1

I would like to read the bytes into the direct ByteBuffer and then decode them without rewrapping the original buffer into the byte[] array to minimize memory allocations.

Hence I'd like to avoid using StandardCharsets.UTF_8.decode() as it allocates the new array on the heap.

I'm stuck on how to decode the bytes. Consider the following code that writes a string into the buffer and then reads id again.

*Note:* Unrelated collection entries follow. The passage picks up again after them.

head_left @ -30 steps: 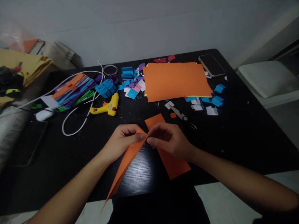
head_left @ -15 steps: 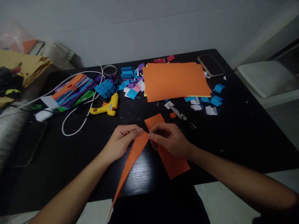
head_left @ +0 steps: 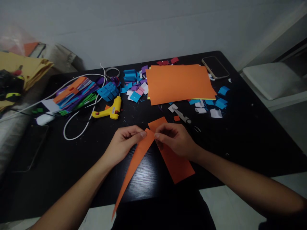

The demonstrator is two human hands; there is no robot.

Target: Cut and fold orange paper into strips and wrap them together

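Observation:
A long orange paper strip [head_left: 136, 161] is pinched at its upper end between both hands, its narrow tail hanging past the table's front edge. My left hand [head_left: 126, 142] grips the upper left corner with thumb and fingers. The fingertips of my right hand [head_left: 174, 139] close on the upper right corner. Beneath my right hand, a second orange paper piece [head_left: 177, 167] lies flat on the dark table, partly covered by the hand. Scissors [head_left: 182, 116] rest just beyond, next to a small orange paper scrap [head_left: 177, 118].
A stack of orange sheets [head_left: 179, 83] lies at the back among blue, white and red paper bits. To the left are a yellow glue gun [head_left: 109, 110], a white cable [head_left: 66, 127] and bundled coloured strips [head_left: 76, 92]. A phone [head_left: 216, 67] sits at the far right corner.
My right hand has risen slightly, and the strip's upper end has lifted and turned a little with it. My left hand stays nearly in place.

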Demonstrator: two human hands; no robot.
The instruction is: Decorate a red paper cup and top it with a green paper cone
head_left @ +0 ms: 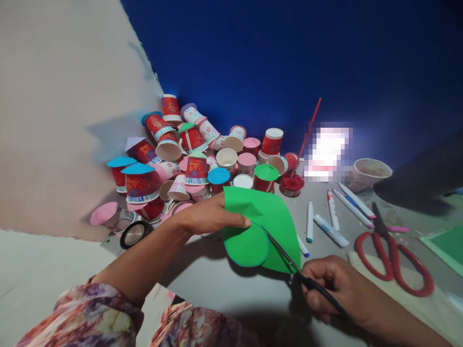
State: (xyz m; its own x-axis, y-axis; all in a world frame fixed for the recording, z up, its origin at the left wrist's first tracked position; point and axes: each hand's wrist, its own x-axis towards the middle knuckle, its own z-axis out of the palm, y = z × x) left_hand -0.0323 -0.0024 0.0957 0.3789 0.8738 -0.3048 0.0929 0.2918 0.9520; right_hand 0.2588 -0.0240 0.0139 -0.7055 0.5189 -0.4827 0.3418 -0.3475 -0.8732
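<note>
My left hand holds a green paper sheet, with the thumb on top and the other fingers hidden beneath it. A circle outlined in blue lies on the sheet's lower left part, just below my thumb. On the right, my right hand is closed around the handles of black scissors. Their blades lie at the sheet, with the tip beside the circle's upper right edge.
Decorated paper cups are heaped at the back left. A red pot with a stick stands behind the sheet. Rightward lie markers, red-handled scissors, a cup and a green sheet.
</note>
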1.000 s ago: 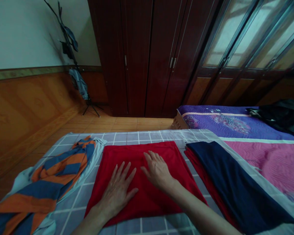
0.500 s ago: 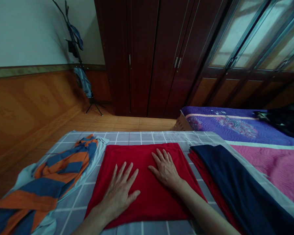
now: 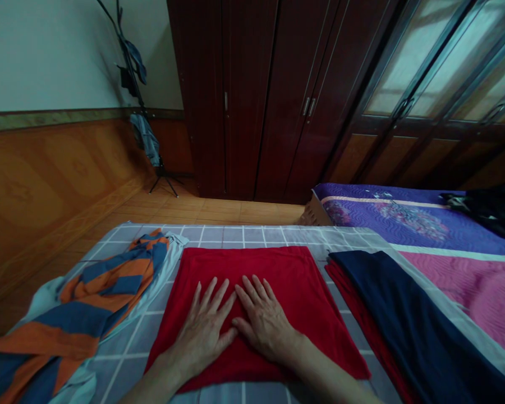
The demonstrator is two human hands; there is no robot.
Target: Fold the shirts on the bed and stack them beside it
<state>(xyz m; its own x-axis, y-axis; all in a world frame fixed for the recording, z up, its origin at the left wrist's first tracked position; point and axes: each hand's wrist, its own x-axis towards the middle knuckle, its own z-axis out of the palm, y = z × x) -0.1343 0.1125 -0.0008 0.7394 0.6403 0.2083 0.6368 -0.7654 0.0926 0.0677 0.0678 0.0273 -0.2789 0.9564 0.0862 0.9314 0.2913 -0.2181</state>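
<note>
A red cloth garment lies spread flat on the grey checked bed cover. My left hand rests palm down on its left half, fingers spread. Beside it my right hand also lies flat on the red fabric, near the middle, its thumb close to or touching the left thumb. Neither hand grips anything. To the right is a folded dark blue garment on top of a red one. An orange and blue striped garment lies crumpled on the left, over a pale blue cloth.
A second bed with a purple and pink cover adjoins on the right, with a dark cloth heap on it. Beyond the tiled floor stands a dark red wardrobe. A coat stand is in the far left corner.
My right hand has slid left and toward me across the red garment, ending beside the left hand. The left hand stays nearly in place. The garment's near right corner now shows.
</note>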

ByteBuffer byteBuffer = ByteBuffer.allocateDirect(2 << 16);

byteBuffer.put("Hello Dávid".getBytes(StandardCharsets.UTF_8));

byteBuffer.flip();

CharBuffer charBuffer = byteBuffer.asCharBuffer();
for (int i = charBuffer.position(); i < charBuffer.length(); i++) {
    System.out.println(charBuffer.get());
}

The code output:

䡥汬漠

How can I decode the buffer?

David Siro
  • 1,826
  • 14
  • 33
  • 3
    You need to flip the `CharBuffer,` not the `ByteBuffer.` The `CharBuffer` doens't inherit the flipped state. – user207421 Apr 14 '17 at 11:07

2 Answers2

2

I would like to read the bytes into the direct ByteBuffer and then decode them without rewrapping the original buffer into the byte[] array to minimize memory allocations.

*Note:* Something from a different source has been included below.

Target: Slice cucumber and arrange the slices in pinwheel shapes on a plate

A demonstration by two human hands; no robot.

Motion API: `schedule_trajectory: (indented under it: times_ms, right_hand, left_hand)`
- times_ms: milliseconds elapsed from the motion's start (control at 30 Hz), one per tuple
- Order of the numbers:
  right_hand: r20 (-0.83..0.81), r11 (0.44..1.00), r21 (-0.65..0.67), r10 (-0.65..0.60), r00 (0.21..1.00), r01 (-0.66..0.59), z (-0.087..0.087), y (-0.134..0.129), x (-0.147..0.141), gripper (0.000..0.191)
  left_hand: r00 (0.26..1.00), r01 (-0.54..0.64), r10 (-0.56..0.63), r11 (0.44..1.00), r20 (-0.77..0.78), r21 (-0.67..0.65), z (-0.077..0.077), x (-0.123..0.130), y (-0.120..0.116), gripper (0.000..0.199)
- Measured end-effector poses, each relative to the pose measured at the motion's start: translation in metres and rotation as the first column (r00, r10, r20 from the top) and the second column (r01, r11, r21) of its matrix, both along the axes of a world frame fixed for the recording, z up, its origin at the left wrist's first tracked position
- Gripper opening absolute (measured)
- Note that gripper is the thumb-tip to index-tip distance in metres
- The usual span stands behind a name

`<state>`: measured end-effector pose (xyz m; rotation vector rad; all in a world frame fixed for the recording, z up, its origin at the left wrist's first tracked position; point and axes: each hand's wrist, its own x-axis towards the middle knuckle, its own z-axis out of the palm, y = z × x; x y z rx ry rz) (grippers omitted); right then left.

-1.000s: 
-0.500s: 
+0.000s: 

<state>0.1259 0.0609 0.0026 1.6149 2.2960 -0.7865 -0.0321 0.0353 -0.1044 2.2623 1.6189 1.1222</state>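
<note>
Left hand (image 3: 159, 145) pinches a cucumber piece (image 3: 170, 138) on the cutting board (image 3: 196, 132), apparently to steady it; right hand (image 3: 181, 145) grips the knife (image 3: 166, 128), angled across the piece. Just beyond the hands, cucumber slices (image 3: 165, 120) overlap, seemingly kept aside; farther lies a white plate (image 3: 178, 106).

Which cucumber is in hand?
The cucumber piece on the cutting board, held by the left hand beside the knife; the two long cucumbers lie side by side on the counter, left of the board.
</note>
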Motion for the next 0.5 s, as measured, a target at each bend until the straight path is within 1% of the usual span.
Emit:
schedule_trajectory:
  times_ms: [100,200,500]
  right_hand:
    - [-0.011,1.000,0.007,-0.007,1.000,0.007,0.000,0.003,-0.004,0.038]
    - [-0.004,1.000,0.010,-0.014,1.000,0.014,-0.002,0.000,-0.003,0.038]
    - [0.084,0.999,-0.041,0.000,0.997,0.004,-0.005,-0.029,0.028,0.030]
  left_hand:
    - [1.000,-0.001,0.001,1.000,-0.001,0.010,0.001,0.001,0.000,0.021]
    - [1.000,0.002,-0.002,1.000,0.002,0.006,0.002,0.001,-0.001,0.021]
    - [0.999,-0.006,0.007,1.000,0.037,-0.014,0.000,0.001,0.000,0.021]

ByteBuffer.asCharBuffer() fits your need, indeed, since both wrappers share the same underlying buffer.

This method's javadoc says:

The new buffer's position will be zero, its capacity and its limit will be the number of bytes remaining in this buffer divided by two

Although it's not explicitly said, it's a hint that CharBuffer uses UTF-16 character encoding over the given buffer. Since we don't have control over what encoding the charbuffer uses, you don't have much choice but to necessarily write the character bytes in that encoding.

byteBuffer.put("Hello Dávid".getBytes(StandardCharsets.UTF_16));

One thing about your printing for loop. Be careful that CharBuffer.length() is actually the number of remaining chars between the buffer's position and limit, so it decreases as you call CharBuffer.get(). So you should use get(int) or change the for termination condition to limit().

nandsito
  • 3,782
  • 2
  • 19
  • 26
1

You can't specify the encoding of a CharBuffer. See here: What Charset does ByteBuffer.asCharBuffer() use?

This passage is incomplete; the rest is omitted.